Am 23.03.19 um 18:00 schrieb tbyfield:
(2)

On 23 Mar 2019, at 6:54, Andreas Broeckmann wrote:

friends, call me over-sensitive, but i think that nobody should be burned at the stake for anything in any country; i say this also because this flippant kind of rhetoric poisons the reasonable debate that is so urgently needed on the matters at issue here. (to the contrary, i am glad that some civilised countries find forms of punishment other than that for actual wrongdoing.) - unfortunately, in a world where people get imprisoned and killed for all sorts of things, there is little room for such dark humour... when all the stakes have been taken down everywhere, we'll be able to laugh about this joke again, perhaps.

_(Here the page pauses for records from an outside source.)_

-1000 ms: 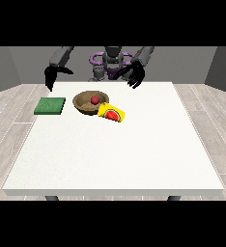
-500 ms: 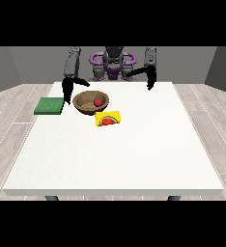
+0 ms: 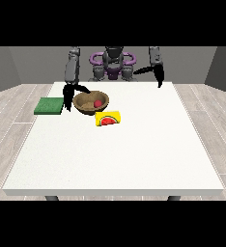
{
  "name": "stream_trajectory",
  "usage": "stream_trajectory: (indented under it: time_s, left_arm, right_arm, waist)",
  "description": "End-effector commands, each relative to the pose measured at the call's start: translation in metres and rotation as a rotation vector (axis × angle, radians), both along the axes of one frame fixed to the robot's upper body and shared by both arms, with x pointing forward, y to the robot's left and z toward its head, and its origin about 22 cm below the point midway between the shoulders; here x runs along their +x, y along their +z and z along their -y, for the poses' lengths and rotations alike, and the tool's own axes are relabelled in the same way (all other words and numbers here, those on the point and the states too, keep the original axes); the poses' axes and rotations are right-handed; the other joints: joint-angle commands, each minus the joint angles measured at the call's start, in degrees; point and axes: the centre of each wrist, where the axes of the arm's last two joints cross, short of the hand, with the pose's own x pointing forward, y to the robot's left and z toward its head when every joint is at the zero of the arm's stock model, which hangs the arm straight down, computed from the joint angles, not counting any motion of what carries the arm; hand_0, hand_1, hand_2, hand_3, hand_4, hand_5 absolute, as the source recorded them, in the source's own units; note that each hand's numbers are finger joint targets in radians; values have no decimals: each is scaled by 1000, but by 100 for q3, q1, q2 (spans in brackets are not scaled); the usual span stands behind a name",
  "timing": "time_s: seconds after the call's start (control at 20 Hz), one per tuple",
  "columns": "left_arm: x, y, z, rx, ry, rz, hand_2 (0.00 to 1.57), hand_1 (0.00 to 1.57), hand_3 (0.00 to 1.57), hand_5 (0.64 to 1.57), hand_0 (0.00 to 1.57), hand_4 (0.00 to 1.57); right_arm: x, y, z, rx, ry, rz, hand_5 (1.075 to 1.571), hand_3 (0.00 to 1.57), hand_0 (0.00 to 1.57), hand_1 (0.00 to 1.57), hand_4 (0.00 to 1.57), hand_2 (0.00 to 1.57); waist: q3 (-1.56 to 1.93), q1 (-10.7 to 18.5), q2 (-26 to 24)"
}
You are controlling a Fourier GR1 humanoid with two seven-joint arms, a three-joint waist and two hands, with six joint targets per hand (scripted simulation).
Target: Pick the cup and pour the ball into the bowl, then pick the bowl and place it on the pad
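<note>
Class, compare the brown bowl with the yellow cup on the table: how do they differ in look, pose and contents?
The bowl is brown and round; the cup is yellow with a watermelon picture. The bowl stands upright, opening up; the cup lies on its side. The bowl holds the red ball; the cup shows nothing inside. The hand at the view's left is at the bowl's rim; no hand is near the cup. Both rest on the white table.

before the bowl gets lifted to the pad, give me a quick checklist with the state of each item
1. Ball is in the bowl: ok.
2. Cup is out of the way, lying on its side in front of the bowl: ok.
3. Green pad has nothing on it: ok.
4. Robot hand at the view's left is at the bowl's rim: ok; whether it grips: cannot tell.
5. Robot hand at the view's right is raised away from the things: ok.
</note>
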Motion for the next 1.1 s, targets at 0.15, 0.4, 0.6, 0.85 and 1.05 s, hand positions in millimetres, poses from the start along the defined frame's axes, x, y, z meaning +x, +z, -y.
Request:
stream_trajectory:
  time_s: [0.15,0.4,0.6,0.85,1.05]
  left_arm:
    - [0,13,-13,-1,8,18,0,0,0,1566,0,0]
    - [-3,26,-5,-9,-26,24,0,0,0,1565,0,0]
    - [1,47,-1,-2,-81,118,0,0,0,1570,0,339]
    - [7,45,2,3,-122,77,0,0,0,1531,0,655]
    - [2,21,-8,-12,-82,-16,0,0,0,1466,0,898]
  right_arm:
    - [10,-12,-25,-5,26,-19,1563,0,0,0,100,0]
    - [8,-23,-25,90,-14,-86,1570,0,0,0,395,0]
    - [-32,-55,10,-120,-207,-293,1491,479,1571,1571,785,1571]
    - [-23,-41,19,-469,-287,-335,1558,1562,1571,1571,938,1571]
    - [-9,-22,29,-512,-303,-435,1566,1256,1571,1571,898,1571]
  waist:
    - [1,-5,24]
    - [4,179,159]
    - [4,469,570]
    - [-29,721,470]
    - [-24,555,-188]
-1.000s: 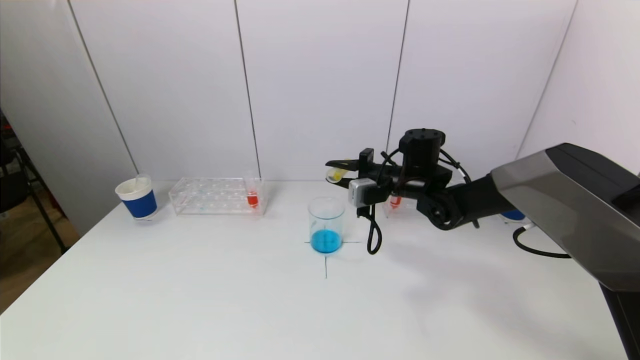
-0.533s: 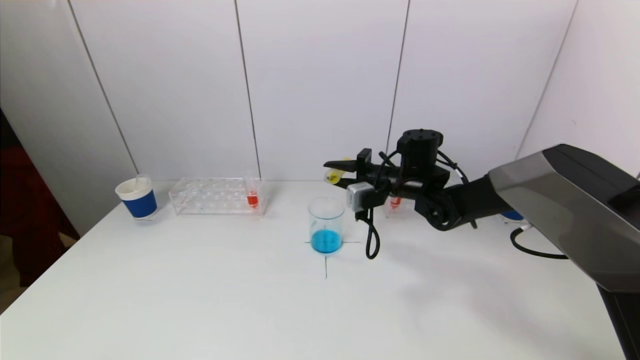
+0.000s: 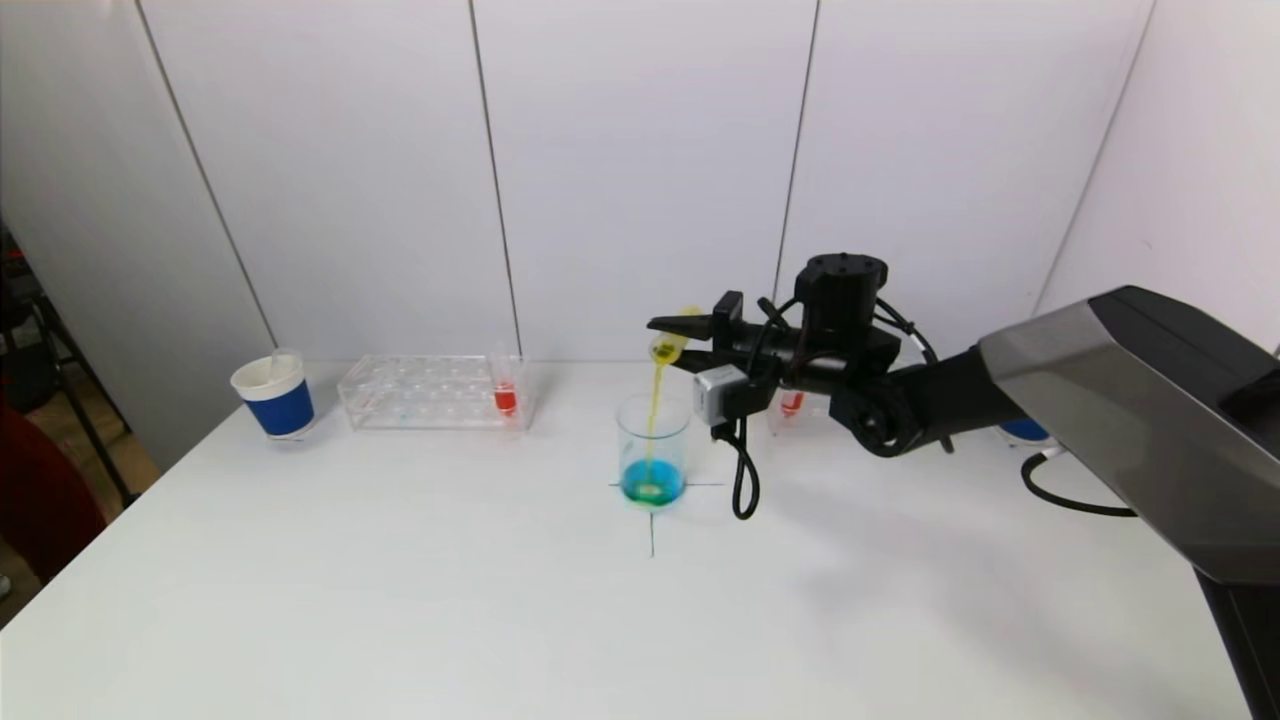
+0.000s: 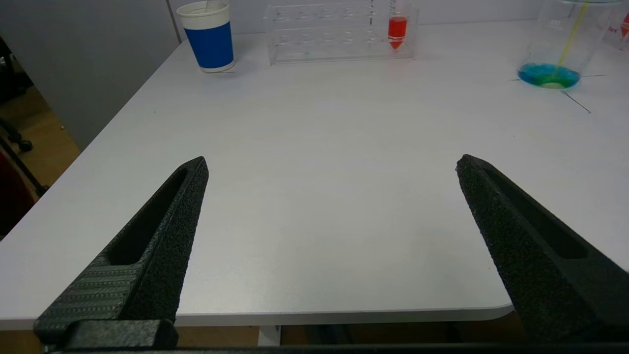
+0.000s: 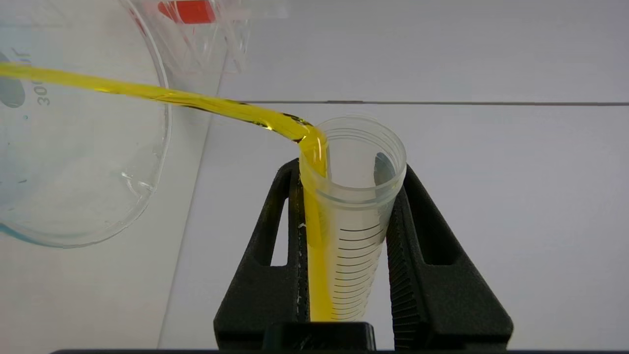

Andreas, you're over-sensitive. Much as Brian's flight into abstraction misdirected discussion away from concrete facts and struggles, your focus on the brutality of Morlock's remark — which I'm pretty sure was a figure of speech, not a specific advocacy for burning at the stake over drawing and quartering or crucifixion — misdirects it away from what matters most: penetrating the corporate veils that limit liability. If multinational corporate sovereignty is to be a key part of the new global regime, we need concrete strategies for isolating and punishing corporate criminality. Boeing's reputation has suffered: another airline, Garuda, canceled a $6B order for ~50 737s, and more are likely to follow. But minimizing shareholder value isn't enough. We need regulatory systems with teeth as sharp as those used in war-crimes tribunals. Polite anti-corporate rhetoric won't change anything, but identifying specific culprits within corporations and making them pay dearly for their crimes will change everything. Best of all, it can be applied to other imponderables like massive-scale fraud, environmental degradation, arms manufacture, abuses of privacy, and all the rest. For that reason, it *will* have broad-base popular support, sooner or later. The first question is what will finally trigger it, and the second question is whether we've laid solid groundwork for effective progressive responses.

And that begs an important question that leftoids aren't prepared to answer because, in a nutshell, they're allergic to power: what *would* be appropriate punishments for people who, under color of corporate activity, engage in indiscriminate abuses of public trust.